- [Exercise brief]: Each line of the data below from the one holding "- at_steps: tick" to the one holding "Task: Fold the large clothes", inclusive, is to be reproduced exactly; no other line belongs in the answer.

- [Source data]:
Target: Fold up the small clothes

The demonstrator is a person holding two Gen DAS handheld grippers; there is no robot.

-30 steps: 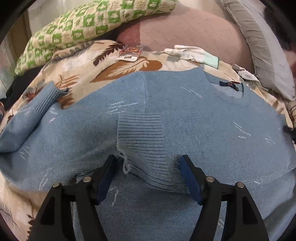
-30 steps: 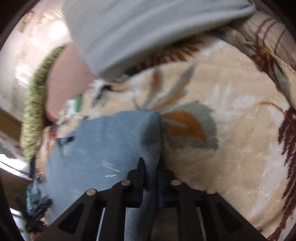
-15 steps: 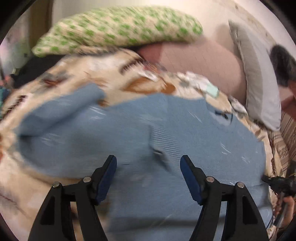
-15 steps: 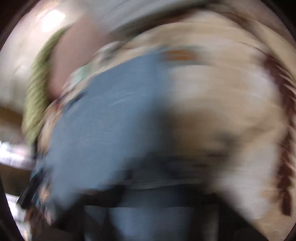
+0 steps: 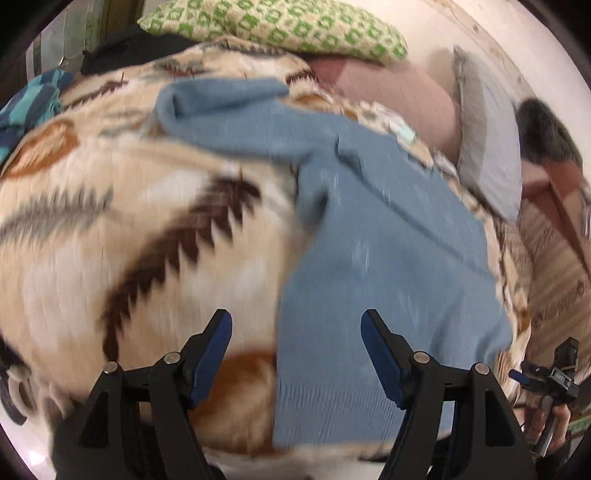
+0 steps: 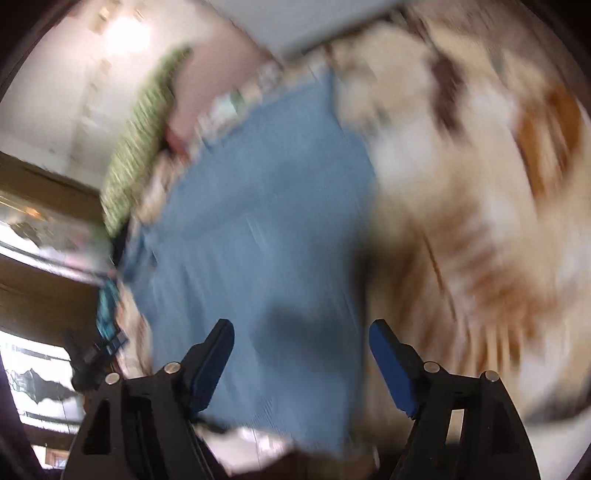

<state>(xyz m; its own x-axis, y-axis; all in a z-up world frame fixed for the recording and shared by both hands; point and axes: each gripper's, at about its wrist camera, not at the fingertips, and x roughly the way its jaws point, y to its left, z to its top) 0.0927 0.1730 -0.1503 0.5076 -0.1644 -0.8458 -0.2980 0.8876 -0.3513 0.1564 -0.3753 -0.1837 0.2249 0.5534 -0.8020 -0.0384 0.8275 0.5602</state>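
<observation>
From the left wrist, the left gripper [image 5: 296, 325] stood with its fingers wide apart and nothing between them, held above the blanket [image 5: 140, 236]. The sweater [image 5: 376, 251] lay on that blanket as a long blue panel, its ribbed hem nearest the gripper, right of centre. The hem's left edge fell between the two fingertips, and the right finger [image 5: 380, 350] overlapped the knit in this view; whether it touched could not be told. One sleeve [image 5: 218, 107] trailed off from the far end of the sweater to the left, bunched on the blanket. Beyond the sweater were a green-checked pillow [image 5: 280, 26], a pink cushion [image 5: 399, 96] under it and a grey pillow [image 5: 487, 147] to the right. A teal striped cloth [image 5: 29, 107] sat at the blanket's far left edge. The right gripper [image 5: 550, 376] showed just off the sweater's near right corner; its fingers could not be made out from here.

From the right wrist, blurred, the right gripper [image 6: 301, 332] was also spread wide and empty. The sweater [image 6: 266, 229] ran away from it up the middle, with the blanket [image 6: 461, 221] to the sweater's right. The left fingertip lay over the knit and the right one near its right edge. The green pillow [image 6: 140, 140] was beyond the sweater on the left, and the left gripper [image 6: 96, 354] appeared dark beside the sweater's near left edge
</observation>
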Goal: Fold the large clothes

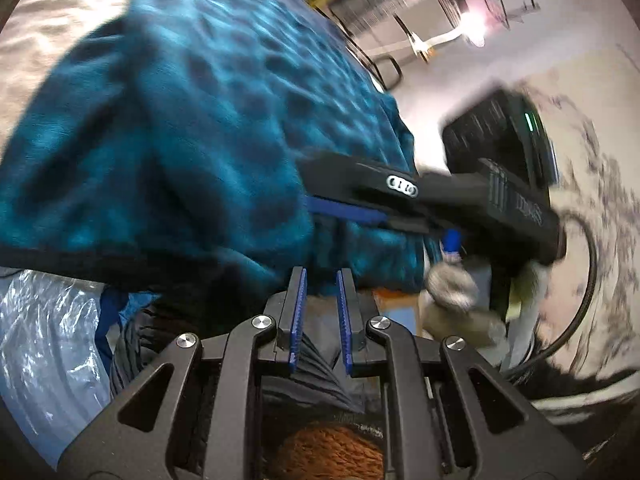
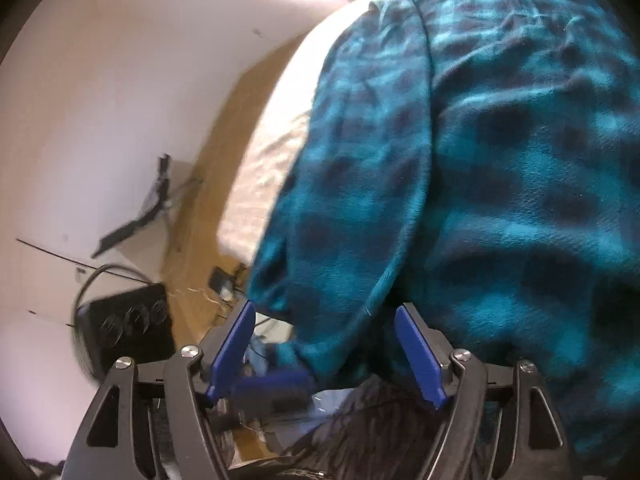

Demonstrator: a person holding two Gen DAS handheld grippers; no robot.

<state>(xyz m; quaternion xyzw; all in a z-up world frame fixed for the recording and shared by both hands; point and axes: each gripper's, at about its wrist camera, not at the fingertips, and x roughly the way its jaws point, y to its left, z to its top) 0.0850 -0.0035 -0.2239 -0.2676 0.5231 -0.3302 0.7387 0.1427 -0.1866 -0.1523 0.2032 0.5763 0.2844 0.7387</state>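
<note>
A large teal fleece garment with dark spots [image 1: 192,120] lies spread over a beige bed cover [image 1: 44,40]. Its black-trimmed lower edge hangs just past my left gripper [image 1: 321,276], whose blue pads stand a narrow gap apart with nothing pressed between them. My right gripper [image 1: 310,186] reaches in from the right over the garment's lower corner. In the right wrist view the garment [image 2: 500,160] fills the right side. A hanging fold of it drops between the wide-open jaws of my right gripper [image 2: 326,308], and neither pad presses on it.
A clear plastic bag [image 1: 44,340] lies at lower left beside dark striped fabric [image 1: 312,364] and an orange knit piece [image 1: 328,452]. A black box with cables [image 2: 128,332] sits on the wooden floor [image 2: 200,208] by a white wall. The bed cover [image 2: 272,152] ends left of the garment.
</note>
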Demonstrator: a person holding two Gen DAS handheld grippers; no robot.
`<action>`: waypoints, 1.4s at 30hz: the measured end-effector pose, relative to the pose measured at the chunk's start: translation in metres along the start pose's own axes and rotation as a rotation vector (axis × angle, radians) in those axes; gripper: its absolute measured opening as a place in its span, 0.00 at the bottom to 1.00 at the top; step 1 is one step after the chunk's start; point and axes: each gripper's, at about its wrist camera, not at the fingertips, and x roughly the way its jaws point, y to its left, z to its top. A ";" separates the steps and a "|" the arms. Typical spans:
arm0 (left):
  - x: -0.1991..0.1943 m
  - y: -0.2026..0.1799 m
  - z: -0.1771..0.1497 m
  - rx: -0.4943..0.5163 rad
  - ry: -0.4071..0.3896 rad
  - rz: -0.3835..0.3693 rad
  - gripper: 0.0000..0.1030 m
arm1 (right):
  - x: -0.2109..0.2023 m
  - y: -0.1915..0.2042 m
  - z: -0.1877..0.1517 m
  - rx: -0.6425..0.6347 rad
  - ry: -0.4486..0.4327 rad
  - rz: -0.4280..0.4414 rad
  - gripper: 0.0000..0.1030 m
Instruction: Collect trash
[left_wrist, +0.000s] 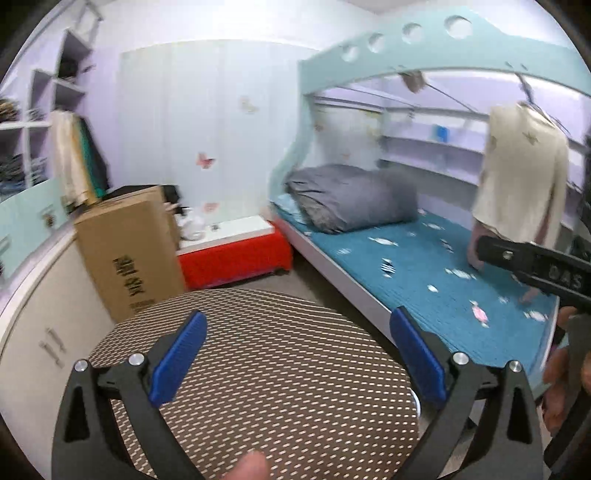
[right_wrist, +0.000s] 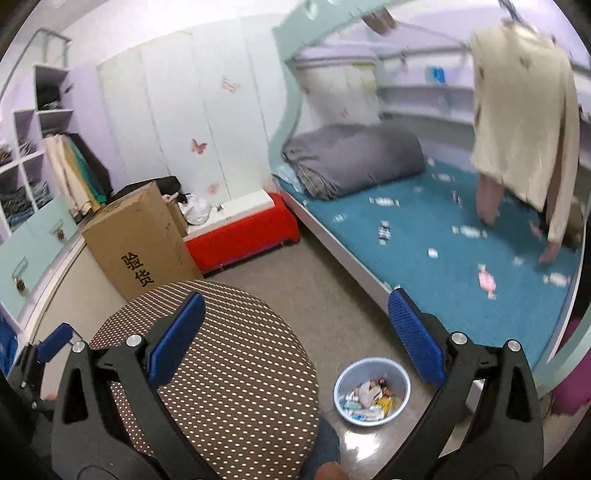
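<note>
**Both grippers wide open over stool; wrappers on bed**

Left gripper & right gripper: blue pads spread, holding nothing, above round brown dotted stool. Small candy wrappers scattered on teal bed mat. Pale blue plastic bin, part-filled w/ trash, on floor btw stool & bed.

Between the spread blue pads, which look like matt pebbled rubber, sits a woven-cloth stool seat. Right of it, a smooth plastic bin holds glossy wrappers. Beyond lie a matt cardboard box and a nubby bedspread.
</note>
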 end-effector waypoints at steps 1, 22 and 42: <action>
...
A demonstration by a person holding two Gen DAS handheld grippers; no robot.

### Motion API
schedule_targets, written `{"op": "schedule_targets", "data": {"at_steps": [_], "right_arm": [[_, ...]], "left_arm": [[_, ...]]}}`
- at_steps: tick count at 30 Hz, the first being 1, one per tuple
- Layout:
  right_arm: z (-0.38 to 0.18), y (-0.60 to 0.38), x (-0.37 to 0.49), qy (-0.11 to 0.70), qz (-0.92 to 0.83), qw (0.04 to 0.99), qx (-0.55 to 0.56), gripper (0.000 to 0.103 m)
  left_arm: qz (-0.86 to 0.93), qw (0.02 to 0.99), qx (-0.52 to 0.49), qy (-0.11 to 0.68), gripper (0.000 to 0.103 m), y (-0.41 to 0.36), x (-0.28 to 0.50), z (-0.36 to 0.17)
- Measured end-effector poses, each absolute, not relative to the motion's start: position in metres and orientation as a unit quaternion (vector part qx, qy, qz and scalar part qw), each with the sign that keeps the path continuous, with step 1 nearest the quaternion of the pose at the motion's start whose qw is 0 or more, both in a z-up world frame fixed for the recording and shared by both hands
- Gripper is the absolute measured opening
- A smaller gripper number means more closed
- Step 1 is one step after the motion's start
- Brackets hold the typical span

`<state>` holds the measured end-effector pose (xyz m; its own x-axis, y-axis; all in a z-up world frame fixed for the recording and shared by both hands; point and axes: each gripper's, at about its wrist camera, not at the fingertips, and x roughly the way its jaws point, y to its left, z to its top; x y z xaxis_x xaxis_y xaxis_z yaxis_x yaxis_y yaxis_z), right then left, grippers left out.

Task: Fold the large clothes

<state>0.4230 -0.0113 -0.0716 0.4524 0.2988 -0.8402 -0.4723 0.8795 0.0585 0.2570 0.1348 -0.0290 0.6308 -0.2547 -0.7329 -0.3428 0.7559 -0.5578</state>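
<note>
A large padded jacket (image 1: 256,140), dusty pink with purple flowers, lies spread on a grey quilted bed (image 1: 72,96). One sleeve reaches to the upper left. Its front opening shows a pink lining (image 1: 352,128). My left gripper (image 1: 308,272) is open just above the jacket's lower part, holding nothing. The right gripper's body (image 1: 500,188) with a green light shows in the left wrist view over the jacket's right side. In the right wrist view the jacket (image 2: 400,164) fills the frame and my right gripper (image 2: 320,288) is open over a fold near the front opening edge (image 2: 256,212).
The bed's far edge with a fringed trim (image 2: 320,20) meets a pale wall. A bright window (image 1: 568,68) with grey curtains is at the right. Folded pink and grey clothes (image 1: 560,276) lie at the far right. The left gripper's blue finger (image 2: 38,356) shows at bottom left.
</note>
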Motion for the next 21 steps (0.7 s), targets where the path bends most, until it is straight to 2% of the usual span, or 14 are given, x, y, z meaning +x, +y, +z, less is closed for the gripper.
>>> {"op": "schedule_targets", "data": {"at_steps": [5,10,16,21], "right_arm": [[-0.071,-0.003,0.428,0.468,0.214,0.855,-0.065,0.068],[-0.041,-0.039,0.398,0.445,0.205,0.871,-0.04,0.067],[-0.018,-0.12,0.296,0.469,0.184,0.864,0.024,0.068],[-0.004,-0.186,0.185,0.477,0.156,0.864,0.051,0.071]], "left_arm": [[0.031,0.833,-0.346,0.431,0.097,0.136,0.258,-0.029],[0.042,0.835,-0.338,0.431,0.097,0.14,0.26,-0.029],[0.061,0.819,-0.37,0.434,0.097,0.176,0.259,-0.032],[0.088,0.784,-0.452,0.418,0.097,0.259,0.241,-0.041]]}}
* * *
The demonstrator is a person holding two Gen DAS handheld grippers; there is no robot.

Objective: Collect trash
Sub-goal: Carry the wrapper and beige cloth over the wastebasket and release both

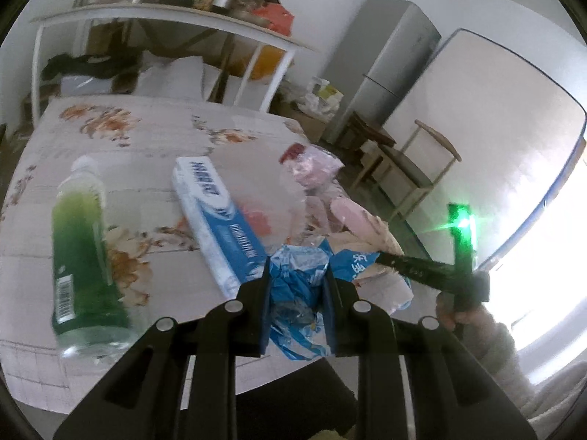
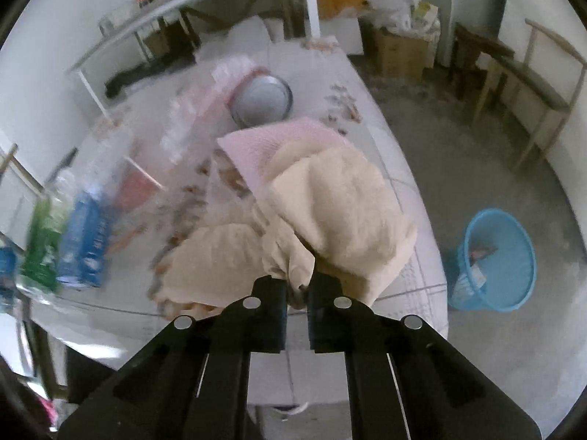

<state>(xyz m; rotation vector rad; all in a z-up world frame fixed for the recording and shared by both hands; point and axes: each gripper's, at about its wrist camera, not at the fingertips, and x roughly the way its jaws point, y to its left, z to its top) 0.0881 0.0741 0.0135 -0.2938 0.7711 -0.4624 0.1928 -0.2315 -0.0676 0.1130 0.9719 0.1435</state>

- [Problem solution]:
- at_steps: tick count at 30 Hz, the first being 1, one per tuple
- Layout:
  right_arm: z (-0.38 to 0.18), y (-0.60 to 0.38), x (-0.37 to 0.49), qy (-0.11 to 0.70), qz (-0.92 to 0.83), qw (0.04 to 0.99), qx (-0.55 to 0.56), gripper (0.000 to 0.103 m)
  left_arm: qz (-0.86 to 0.93), qw (0.02 to 0.99), qx (-0.52 to 0.49), qy (-0.11 to 0.68), gripper (0.000 to 0.103 m), y (-0.41 to 0.36), x (-0.28 to 0.50), z (-0.36 to 0.17)
- Measured end-effector poses, each absolute, not relative to the motion's start: position in metres and orientation as a unit quaternion (vector part qx, qy, qz and scalar part qw), each with the sign that keeps the path continuous, with step 1 nearest the quaternion of the pose at the motion's start whose qw is 0 or more, both in a z-up world frame fixed for the recording and shared by both hands
- Gripper is the absolute measured opening
- A smaller gripper number means more closed
- Step 1 is one step after the motion's start
- Brackets hold the typical span

`<state>` holds the measured end-effector pose (xyz m; its own x-axis, y-axis; all in a z-up world frame fixed for the recording and shared by both hands; point and axes: each gripper's, at about its wrist camera, not at the fingertips, and x roughly the way its jaws point, y to its left, z to its top; x y z xaxis_x xaxis_y xaxis_z yaxis_x yaxis_y yaxis_z), right then left, grippers left out.

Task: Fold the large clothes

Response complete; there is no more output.